Tribune
|
Publié le 6 Mai 2008

Walid Joumblatt dénonce l'Etat parallèle formé par le Hezbollah au Liban avec l’aide de l’Iran

Walid Joumblatt, chef du Parti socialiste progressiste (PSP) et figure éminente de la majorité politique libanaise, réclame la destitution de l'officier responsable de la sécurité de l'aéroport de Beyrouth, Walid Choucair, ainsi que l'expulsion de l'ambassadeur de la République islamique d'Iran, Mohammed Reda Chibani, et l'interdiction des vols de la compagnie Iran Air, rapporte Le Monde, du 5 mai 2008.


M. Joumblatt fonde sa requête, formulée samedi 3 mai lors d'une conférence de presse, sur des documents officiels prouvant, selon lui, une implication possible du Hezbollah libanais dans des projets d'attentat à l'intérieur du pays. D'autres documents attestent de la construction par le Parti de Dieu d'un réseau de lignes téléphoniques parallèle au réseau officiel et couvrant plusieurs parties du territoire libanais.
C'est la seconde fois en l'espace de quelques jours que le dirigeant du PSP dénonce l'autonomie de fait et les infrastructures parallèles que le Hezbollah veut créer dans certaines zones du Liban. Une semaine plus tôt, le Parti de Dieu avait séquestré pendant cinq heures, à l'intérieur de la zone qu'il contrôle dans la banlieue sud de Beyrouth, le citoyen français Karim Pakzad, représentant du Parti socialiste français à l'Internationale socialiste. Le Hezbollah avait justifié cette séquestration et l'ensemble de ses mesures d'autogestion par la nécessité de protéger ses responsables et ses cadres contre la menace permanente pesant sur eux de la part d'Israël.
Les documents évoqués par M. Joumblatt et publiés samedi par le quotidien libanais Al-Nahar sont un échange de courrier daté du 30 avril entre le ministre de la défense, Elias Murr, et les services de renseignement de l'armée. Ils font état de la présence dans une zone contrôlée par le Hezbollah à proximité immédiate de l'aéroport de Beyrouth d'au moins une caméra de surveillance braquée sur la piste 17 de l'aéroport. Cette piste est réservée aux avions privés, aux hôtes officiels et aux hélicoptères militaires.
Le Hezbollah, qui est un allié de l'Iran et de la Syrie, a indiqué que la ou les caméras visaient à repérer d'éventuels cambrioleurs d'outils et de matériaux de construction destinés à l'une de ses associations sociales, le Jihad Al-Bina ("La lutte pour la construction").

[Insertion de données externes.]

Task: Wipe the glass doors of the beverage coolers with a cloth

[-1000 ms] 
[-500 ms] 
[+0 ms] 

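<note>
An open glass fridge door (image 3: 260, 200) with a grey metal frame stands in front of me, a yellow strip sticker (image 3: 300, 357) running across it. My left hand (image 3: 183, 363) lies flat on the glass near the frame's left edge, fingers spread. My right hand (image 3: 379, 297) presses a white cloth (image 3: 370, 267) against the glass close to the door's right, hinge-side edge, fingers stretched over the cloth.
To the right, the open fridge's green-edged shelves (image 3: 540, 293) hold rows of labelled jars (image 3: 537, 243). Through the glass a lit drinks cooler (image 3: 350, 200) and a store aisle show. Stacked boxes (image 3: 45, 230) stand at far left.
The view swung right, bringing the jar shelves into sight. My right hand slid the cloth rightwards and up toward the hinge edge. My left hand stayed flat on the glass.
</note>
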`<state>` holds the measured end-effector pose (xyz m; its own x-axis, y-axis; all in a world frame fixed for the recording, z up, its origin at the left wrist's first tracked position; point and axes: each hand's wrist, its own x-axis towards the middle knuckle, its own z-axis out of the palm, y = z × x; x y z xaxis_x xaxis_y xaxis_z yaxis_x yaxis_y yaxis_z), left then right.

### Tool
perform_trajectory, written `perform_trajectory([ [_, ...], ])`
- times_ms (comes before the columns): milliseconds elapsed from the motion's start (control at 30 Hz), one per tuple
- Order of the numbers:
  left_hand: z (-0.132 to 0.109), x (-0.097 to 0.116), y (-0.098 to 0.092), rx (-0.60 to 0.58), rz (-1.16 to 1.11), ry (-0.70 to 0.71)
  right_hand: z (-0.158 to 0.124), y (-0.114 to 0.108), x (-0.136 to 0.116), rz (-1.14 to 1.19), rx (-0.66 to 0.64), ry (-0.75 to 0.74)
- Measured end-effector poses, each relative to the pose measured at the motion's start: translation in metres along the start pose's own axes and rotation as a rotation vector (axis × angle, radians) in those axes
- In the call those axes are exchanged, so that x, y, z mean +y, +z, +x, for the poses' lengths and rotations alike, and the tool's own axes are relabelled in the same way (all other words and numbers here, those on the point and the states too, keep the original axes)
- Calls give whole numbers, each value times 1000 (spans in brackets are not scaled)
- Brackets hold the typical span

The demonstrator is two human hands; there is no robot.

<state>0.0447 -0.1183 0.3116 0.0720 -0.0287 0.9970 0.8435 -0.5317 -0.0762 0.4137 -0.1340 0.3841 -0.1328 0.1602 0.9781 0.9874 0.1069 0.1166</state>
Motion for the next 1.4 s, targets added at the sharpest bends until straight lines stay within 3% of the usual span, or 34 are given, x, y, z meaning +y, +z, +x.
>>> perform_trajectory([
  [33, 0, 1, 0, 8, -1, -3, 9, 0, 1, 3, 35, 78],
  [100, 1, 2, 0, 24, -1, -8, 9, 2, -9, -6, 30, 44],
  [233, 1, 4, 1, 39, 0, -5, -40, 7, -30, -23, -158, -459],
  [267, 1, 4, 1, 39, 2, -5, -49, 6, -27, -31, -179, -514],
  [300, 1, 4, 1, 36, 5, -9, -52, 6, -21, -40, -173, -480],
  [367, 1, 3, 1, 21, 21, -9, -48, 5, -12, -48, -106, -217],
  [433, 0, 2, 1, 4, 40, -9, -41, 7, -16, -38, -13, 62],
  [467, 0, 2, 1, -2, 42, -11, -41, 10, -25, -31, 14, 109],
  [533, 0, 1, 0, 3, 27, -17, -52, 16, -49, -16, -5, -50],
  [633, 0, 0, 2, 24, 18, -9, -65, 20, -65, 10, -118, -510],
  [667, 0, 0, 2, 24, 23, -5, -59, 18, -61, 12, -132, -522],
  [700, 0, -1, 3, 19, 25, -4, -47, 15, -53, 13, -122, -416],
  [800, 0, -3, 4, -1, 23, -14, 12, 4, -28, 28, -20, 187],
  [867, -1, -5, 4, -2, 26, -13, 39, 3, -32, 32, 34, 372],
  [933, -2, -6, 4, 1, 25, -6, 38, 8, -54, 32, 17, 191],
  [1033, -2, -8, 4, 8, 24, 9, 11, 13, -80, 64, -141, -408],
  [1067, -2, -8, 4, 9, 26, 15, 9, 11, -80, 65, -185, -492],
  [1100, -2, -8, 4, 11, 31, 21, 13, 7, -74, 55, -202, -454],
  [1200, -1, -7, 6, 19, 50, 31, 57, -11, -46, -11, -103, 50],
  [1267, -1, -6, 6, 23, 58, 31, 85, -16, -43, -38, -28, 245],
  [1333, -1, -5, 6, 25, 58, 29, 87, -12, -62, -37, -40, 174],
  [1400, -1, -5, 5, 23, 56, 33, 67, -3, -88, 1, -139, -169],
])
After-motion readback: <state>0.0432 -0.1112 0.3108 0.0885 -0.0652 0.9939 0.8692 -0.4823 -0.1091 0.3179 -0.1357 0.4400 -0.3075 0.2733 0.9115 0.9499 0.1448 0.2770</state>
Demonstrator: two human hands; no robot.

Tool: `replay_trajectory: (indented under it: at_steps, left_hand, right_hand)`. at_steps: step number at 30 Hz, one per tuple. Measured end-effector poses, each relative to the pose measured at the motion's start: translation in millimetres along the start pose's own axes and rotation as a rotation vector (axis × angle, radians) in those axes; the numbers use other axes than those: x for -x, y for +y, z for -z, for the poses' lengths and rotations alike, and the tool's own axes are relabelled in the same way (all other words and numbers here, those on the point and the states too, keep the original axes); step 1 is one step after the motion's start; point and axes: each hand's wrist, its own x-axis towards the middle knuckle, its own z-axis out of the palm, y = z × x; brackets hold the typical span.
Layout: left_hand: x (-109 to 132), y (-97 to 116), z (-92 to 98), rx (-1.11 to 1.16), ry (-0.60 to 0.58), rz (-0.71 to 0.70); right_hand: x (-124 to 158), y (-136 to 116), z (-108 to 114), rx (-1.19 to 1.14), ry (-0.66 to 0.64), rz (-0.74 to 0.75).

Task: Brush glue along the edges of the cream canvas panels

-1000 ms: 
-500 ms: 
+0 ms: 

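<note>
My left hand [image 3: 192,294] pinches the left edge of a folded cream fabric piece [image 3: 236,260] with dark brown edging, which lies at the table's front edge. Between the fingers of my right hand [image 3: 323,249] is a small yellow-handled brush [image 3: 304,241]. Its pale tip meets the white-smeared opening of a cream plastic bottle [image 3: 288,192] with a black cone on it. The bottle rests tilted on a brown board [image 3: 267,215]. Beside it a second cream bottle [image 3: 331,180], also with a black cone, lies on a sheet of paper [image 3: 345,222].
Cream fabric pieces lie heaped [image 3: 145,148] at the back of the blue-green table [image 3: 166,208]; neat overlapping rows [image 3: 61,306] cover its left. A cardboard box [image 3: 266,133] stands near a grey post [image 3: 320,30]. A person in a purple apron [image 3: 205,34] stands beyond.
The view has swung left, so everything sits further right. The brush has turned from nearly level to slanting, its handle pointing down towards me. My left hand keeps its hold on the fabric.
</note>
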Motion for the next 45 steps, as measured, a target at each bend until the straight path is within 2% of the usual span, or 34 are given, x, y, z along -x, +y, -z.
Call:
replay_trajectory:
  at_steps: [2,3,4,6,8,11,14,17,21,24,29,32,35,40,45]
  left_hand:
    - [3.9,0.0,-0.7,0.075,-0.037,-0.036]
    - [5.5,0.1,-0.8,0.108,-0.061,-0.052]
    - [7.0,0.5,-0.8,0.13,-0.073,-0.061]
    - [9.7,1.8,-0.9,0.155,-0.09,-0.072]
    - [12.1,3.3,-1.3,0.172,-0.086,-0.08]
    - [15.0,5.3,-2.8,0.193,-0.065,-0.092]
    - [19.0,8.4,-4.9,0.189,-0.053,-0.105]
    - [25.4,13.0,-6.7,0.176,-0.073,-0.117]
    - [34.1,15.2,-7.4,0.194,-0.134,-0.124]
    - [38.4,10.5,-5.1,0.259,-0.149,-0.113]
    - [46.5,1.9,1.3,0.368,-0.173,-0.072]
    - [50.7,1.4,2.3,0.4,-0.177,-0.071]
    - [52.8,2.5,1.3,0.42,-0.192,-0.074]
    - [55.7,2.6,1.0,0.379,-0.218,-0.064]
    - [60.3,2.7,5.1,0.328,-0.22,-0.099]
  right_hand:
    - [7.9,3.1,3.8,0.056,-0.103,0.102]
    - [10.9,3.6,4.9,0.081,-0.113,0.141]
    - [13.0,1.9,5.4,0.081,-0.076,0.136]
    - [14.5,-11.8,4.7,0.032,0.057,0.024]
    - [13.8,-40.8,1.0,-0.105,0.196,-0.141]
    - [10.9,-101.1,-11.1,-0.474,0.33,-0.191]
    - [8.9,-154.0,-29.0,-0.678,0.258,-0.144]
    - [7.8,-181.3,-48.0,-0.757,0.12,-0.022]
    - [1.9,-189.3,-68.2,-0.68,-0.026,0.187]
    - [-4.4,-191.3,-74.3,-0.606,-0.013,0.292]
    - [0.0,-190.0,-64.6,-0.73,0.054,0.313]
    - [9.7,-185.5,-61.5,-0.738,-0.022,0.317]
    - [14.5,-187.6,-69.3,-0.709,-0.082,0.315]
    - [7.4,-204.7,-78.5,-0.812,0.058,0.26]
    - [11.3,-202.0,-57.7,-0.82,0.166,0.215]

Tout en accusant M. Joumblatt de collusion avec les Etats-Unis et Israël, le Parti de Dieu a tourné en dérision ses accusations, qualifiées de pur produit de « l'imagination » et des « cauchemars » de leur auteur.
Walid Joumblatt redoute que l'objectif soit d'épier l'arrivée de personnalités libanaises ou étrangères afin d'organiser leur assassinat ou leur enlèvement sur la route conduisant de l'aéroport à la capitale.

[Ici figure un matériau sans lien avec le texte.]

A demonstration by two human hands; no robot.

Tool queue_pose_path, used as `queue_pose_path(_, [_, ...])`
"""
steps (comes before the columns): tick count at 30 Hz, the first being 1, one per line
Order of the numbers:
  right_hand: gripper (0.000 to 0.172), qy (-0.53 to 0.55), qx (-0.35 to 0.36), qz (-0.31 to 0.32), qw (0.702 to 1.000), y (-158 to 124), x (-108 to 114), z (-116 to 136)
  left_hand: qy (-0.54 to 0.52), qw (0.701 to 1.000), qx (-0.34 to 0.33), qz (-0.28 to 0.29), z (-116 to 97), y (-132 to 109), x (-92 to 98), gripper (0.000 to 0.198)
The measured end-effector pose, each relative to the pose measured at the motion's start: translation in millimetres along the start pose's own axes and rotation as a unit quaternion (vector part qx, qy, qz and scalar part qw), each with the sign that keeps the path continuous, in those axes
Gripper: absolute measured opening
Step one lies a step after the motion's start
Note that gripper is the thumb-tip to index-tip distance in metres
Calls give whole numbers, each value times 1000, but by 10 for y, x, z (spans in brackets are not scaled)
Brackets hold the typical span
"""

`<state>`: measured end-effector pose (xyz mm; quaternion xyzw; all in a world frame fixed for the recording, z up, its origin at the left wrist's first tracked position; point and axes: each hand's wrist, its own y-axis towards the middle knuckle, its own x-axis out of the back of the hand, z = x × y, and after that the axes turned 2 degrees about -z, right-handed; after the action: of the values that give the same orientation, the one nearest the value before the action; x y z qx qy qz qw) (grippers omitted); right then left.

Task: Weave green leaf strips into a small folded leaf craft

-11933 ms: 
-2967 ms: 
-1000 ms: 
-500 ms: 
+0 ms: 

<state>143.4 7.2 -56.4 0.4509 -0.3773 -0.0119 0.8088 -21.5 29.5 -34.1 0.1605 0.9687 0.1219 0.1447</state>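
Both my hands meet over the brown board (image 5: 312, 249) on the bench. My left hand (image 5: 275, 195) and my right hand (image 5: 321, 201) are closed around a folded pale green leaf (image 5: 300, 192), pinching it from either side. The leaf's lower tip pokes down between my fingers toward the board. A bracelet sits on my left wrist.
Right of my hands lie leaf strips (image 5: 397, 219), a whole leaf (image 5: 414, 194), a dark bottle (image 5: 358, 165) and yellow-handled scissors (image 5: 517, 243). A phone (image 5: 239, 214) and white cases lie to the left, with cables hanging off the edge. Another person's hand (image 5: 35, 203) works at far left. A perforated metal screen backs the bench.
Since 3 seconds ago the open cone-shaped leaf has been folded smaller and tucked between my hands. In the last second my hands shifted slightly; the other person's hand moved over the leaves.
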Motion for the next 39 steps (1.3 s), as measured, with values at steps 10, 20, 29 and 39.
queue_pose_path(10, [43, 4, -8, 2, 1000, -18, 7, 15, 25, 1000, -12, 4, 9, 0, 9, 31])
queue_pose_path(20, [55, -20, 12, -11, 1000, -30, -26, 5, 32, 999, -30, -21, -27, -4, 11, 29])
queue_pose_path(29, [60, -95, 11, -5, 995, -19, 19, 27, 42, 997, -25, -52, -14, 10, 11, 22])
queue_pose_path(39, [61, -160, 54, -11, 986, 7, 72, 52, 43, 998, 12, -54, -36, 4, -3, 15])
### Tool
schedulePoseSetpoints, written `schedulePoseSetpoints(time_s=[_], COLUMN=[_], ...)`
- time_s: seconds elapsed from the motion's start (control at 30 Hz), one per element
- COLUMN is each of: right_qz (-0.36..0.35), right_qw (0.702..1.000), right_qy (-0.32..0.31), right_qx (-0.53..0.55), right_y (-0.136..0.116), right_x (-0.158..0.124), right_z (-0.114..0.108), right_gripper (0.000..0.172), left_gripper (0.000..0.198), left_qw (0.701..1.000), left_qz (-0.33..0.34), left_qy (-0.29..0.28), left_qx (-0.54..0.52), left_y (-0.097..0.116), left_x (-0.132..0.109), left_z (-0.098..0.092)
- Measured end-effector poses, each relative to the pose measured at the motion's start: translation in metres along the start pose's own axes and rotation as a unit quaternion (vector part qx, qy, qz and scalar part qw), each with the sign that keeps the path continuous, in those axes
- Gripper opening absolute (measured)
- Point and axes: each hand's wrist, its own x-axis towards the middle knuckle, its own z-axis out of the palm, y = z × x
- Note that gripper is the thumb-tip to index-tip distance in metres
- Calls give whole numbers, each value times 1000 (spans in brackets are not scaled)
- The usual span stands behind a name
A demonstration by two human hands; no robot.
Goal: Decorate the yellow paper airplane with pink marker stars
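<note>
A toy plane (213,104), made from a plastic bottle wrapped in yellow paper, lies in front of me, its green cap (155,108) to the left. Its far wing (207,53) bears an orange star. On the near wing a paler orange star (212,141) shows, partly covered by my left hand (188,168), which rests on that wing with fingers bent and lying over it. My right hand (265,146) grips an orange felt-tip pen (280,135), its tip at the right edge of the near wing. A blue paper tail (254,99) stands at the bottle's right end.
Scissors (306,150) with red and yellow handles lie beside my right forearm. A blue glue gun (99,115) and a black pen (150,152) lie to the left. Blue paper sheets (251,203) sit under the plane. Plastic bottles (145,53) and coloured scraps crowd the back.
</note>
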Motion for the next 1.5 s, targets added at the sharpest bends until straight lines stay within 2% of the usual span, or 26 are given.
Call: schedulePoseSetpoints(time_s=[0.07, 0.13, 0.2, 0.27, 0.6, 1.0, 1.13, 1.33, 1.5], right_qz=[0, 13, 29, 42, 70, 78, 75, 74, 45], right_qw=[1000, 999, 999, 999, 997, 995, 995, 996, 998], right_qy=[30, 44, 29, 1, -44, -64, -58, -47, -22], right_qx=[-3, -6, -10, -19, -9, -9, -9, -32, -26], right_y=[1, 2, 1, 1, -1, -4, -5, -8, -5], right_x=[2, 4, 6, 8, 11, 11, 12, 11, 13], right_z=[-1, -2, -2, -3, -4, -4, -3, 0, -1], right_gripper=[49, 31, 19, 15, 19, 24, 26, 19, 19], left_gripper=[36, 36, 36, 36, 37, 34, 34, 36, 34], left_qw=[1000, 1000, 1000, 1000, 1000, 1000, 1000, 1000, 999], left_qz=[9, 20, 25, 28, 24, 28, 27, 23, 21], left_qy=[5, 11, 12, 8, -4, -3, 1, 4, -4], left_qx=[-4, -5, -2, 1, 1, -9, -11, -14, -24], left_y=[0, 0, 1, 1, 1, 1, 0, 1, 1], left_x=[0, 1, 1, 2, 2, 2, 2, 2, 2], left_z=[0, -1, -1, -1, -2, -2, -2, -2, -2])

Les agendas des déplacements à l'intérieur du pays et à l'étranger de responsables de la majorité politique sont tenus secrets pour des raisons de sécurité.
« Nous savons que les régions interdites aux forces légales de sécurité (allusion aux bastions du Hezbollah) sont un grand réservoir de voitures piégées qui peuvent être envoyées à tout moment en n'importe quel lieu pour tuer des responsables politiques ou des officiers de la sécurité », a ajouté le chef du PSP.
M. Joumblatt craint également que les avions d'Iran Air ne servent à acheminer des fonds et des équipements militaires à l'intention du Hezbollah. Il a justifié sa demande d'expulsion de l'officier responsable de la sécurité de l'aéroport par le fait que ce dernier est, assure-t-il, complice du Hezbollah. Dès lors, a-t-il dit, tout le système de surveillance installé à l'aéroport avec l'aide de la Force intérimaire des Nations unies au Liban (Finul) n'a plus aucun sens.
La justice a été saisie de l'ensemble des documents incriminés. Le gouvernement libanais devait examiner, lundi 5 mai, l'affaire des lignes téléphoniques du Hezbollah.